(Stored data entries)

== == ==

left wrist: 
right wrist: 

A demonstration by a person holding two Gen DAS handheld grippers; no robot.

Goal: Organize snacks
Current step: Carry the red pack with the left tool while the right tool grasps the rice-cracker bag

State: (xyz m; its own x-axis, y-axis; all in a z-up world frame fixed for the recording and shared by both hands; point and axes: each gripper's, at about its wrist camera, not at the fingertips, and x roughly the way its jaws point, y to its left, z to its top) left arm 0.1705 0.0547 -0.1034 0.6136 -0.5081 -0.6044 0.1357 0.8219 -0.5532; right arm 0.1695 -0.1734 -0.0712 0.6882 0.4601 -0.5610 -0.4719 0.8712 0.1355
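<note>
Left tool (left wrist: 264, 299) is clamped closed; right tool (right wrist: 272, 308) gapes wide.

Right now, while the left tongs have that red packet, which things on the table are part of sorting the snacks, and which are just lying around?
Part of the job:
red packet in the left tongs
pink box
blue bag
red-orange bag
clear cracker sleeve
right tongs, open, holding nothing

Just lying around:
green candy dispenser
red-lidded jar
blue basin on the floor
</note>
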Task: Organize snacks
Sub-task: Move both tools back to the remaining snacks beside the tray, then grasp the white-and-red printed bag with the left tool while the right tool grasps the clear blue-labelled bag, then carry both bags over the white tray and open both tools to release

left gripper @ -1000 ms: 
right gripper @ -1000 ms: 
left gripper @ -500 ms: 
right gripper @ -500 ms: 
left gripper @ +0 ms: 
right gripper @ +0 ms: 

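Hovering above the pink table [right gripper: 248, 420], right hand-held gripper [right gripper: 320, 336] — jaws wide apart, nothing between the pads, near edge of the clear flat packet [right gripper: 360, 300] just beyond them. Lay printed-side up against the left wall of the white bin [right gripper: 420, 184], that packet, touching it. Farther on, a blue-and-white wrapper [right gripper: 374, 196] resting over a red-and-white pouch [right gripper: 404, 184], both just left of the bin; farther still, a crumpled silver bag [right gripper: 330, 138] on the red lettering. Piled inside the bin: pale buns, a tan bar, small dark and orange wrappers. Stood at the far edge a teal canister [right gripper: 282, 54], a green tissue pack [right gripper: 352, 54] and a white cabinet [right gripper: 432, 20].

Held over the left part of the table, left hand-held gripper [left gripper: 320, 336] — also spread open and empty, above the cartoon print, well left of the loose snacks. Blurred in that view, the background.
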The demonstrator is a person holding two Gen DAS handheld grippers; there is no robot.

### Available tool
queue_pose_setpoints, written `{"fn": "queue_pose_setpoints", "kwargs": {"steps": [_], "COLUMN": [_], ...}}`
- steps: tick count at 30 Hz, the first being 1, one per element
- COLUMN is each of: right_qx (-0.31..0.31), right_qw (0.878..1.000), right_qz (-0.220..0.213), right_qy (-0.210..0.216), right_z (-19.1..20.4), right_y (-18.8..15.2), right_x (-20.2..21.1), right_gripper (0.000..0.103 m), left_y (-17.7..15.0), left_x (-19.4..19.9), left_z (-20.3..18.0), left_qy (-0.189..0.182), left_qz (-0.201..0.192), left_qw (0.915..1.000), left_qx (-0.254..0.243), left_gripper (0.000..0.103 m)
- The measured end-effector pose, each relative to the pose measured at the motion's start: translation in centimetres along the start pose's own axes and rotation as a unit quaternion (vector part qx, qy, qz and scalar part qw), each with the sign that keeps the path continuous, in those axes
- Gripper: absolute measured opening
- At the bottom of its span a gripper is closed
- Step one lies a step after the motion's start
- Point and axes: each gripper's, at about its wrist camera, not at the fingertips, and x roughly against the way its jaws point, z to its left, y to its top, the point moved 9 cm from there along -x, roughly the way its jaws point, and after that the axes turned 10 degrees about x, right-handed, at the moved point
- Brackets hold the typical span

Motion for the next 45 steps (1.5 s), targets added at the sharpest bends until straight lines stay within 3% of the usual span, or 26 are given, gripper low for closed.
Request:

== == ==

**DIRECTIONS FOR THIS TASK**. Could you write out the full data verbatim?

**WRITTEN ANSWER**.
left wrist: 
right wrist: 

A demonstration by a person holding two Gen DAS handheld grippers; no robot.

Goal: Organize snacks
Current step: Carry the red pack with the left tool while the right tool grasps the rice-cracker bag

State: (xyz m; its own x-axis, y-axis; all in a z-up world frame fixed for the recording and shared by both hands; point and axes: each gripper's, at about its wrist camera, not at the fingertips, and x roughly the way its jaws point, y to its left, z to its top) left arm 0.1705 0.0547 -0.1034 0.6136 -0.5081 -0.6044 0.1357 0.8219 -0.5532; right arm 0.1695 -0.1734 -0.0712 0.6882 0.4601 -0.5610 -0.4719 0.8712 0.1355
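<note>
Left tool (left wrist: 264, 299) is clamped closed; right tool (right wrist: 272, 308) gapes wide.

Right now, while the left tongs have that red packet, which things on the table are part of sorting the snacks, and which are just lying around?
Part of the job:
red packet in the left tongs
pink box
blue bag
red-orange bag
clear cracker sleeve
right tongs, open, holding nothing

Just lying around:
green candy dispenser
red-lidded jar
blue basin on the floor
</note>
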Task: Organize snacks
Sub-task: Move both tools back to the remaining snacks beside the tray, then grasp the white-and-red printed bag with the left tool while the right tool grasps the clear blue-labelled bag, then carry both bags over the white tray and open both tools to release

left gripper @ -1000 ms: 
right gripper @ -1000 ms: 
left gripper @ -500 ms: 
right gripper @ -500 ms: 
left gripper @ +0 ms: 
right gripper @ +0 ms: 

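Hovering above the pink table [right gripper: 248, 420], right hand-held gripper [right gripper: 320, 336] — jaws wide apart, nothing between the pads, near edge of the clear flat packet [right gripper: 360, 300] just beyond them. Lay printed-side up against the left wall of the white bin [right gripper: 420, 184], that packet, touching it. Farther on, a blue-and-white wrapper [right gripper: 374, 196] resting over a red-and-white pouch [right gripper: 404, 184], both just left of the bin; farther still, a crumpled silver bag [right gripper: 330, 138] on the red lettering. Piled inside the bin: pale buns, a tan bar, small dark and orange wrappers. Stood at the far edge a teal canister [right gripper: 282, 54], a green tissue pack [right gripper: 352, 54] and a white cabinet [right gripper: 432, 20].

Held over the left part of the table, left hand-held gripper [left gripper: 320, 336] — also spread open and empty, above the cartoon print, well left of the loose snacks. Blurred in that view, the background.
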The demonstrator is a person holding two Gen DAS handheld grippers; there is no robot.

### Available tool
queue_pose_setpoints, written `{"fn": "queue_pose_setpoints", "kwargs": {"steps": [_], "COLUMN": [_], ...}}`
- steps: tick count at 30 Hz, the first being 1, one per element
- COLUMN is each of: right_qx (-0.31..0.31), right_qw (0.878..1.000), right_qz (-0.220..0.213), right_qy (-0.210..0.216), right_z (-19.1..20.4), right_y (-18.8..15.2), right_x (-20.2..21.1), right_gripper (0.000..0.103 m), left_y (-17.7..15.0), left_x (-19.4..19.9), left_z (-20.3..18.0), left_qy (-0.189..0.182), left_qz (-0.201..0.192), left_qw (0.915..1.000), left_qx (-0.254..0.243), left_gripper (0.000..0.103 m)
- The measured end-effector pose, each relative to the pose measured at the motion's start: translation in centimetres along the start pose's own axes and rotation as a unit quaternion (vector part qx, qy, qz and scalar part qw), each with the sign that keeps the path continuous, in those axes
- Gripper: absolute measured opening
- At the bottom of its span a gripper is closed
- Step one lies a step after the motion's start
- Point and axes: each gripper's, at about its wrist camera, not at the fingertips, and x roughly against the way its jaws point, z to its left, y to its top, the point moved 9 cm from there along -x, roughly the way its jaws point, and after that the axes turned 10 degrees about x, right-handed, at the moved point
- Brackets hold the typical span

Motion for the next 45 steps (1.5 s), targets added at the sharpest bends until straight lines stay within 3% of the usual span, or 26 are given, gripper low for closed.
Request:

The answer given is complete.